My question is: If somebody owns an vulnerable USB token (listed in the paper), and there is a single RSA key recorded inside this token, can he setup this attack to extract stored private key from this token?

Update: there is FAQ on Bardou web-site: http://www.lsv.ens-cachan.fr/~steel/efficient-padding-oracle-attacks/faq.html

What are the prerequisites for these attacks? You need access to the UnwrapKey function. This could be achieved, for example, directly by putting malware on the host machine, or indirectly if the unwrap key functionality is exposed via a network protocol.

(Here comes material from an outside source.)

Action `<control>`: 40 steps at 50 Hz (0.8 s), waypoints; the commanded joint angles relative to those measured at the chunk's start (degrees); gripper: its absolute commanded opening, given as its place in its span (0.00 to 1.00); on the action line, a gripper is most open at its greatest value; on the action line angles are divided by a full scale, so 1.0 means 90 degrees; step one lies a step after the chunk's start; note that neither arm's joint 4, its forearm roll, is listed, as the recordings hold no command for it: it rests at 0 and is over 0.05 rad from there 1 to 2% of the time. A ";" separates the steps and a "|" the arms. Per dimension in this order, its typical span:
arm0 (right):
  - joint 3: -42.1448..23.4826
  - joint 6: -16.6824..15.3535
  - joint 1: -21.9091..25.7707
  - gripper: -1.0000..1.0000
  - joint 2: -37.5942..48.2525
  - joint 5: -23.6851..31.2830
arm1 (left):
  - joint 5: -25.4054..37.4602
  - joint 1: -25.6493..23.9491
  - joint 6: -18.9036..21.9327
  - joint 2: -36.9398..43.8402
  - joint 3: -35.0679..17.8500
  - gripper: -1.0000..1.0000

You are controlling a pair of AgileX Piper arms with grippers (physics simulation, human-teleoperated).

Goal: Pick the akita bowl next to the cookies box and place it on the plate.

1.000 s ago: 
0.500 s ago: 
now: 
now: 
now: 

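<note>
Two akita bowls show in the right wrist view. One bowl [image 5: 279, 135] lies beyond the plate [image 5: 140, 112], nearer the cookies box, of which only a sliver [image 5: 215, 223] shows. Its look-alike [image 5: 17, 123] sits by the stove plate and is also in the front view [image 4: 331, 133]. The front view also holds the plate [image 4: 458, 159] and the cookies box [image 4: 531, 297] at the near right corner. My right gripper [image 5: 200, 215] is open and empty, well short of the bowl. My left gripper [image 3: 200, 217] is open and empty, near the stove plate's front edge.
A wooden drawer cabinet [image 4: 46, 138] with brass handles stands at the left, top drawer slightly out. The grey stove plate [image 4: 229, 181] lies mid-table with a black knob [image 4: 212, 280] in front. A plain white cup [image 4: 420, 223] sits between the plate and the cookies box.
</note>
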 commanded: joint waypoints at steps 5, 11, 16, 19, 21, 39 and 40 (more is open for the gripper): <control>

What are the consequences of these attacks? The modified version of the Bleichenbacher attack reveals a plaintext encrypted under an RSA key. That plaintext, in the context of the PKCS#11 UnwrapKey command, is a symmetric key. The same attack can also be used to forge a signature, though this takes longer. Our paper gives full details.

The Vaudenay CBC attack may reveal either a symmetric key or a private RSA key if it has been exported from a device under a symmetric cipher like AES using CBC_PAD.

Do the attacks in the paper reveal the private half of RSA keypairs? Like the original algroithm, our version of the Bleichenbacher attack does not reveal the private half of the RSA key used for encryption.

Riccardo Focardi has online paper Practical Padding Oracle Attacks on RSA with nice description of padding attacks, including Bleichenbacher and Bardou. He also gives a link to Nate Lawson's repsonse to RSA claims (a-la Our tokens are not vulnerable). And after this paper RSA again says: "No smartcard cloning"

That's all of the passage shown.